_Problem statement_: In the records below, the line with "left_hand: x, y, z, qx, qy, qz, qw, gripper" opens the range and the line with "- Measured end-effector" closes it; print that range exactly and nothing else.

_Given records_:
==========
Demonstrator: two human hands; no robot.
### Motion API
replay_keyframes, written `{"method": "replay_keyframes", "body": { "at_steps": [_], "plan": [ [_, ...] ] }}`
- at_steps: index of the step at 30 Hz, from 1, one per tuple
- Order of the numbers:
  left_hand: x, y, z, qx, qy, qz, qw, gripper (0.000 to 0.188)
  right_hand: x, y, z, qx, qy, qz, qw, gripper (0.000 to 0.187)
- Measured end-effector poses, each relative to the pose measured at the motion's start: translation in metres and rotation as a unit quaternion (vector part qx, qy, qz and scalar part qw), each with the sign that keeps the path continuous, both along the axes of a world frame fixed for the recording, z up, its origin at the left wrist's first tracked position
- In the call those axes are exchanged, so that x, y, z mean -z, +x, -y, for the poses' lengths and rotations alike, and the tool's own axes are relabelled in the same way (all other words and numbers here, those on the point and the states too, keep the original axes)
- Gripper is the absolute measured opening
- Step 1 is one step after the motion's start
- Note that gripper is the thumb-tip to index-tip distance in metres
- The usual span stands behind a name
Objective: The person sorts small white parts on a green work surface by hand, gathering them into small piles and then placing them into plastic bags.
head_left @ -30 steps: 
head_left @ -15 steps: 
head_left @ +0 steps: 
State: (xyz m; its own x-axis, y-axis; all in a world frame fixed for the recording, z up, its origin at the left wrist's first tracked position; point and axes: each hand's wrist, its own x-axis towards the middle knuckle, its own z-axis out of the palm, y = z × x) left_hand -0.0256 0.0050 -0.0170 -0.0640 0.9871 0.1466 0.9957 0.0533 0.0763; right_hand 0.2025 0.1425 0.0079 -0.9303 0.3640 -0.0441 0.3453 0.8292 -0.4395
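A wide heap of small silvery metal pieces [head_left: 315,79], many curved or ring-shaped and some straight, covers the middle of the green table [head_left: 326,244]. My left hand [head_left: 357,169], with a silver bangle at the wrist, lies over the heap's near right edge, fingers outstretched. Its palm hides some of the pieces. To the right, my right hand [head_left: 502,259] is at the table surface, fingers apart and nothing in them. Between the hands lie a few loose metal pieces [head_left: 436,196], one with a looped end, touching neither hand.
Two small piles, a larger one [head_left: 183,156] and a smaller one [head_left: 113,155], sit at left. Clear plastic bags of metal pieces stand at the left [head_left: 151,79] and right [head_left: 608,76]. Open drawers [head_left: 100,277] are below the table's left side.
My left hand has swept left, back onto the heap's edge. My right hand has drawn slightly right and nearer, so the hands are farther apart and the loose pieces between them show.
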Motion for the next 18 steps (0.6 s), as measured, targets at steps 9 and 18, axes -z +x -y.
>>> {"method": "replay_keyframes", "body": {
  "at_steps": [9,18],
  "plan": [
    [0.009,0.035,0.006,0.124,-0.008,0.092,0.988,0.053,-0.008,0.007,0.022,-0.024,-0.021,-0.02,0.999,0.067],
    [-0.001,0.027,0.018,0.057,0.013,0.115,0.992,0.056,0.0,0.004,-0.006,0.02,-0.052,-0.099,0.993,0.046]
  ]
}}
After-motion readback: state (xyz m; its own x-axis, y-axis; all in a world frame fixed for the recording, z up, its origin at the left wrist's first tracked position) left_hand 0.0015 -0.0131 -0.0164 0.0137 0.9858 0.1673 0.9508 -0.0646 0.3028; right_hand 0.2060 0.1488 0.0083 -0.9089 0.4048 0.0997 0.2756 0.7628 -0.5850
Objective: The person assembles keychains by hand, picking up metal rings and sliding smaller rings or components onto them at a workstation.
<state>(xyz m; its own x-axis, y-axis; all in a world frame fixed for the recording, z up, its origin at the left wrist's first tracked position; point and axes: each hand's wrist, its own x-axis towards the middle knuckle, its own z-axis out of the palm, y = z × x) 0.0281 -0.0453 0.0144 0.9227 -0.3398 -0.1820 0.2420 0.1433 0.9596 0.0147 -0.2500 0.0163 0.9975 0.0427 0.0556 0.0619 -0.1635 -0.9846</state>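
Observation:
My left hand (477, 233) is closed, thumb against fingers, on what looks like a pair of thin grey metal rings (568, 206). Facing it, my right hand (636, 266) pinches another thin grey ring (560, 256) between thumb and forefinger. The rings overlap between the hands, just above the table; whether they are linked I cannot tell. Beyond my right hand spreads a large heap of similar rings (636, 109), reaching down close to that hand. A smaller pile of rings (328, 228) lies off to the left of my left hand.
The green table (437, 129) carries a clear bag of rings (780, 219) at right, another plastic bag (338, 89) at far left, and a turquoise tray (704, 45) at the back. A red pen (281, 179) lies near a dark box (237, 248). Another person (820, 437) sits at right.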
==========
_Solution to the problem_:
  left_hand: x, y, z, qx, qy, qz, qw, gripper (0.000 to 0.188)
  right_hand: x, y, z, qx, qy, qz, qw, gripper (0.000 to 0.187)
- Measured end-effector poses, each relative to the pose measured at the motion's start: translation in metres and rotation as a unit quaternion (vector part qx, qy, qz and scalar part qw), each with the sign that keeps the path continuous, both along the axes of a world frame fixed for the recording, z up, its origin at the left wrist's first tracked position

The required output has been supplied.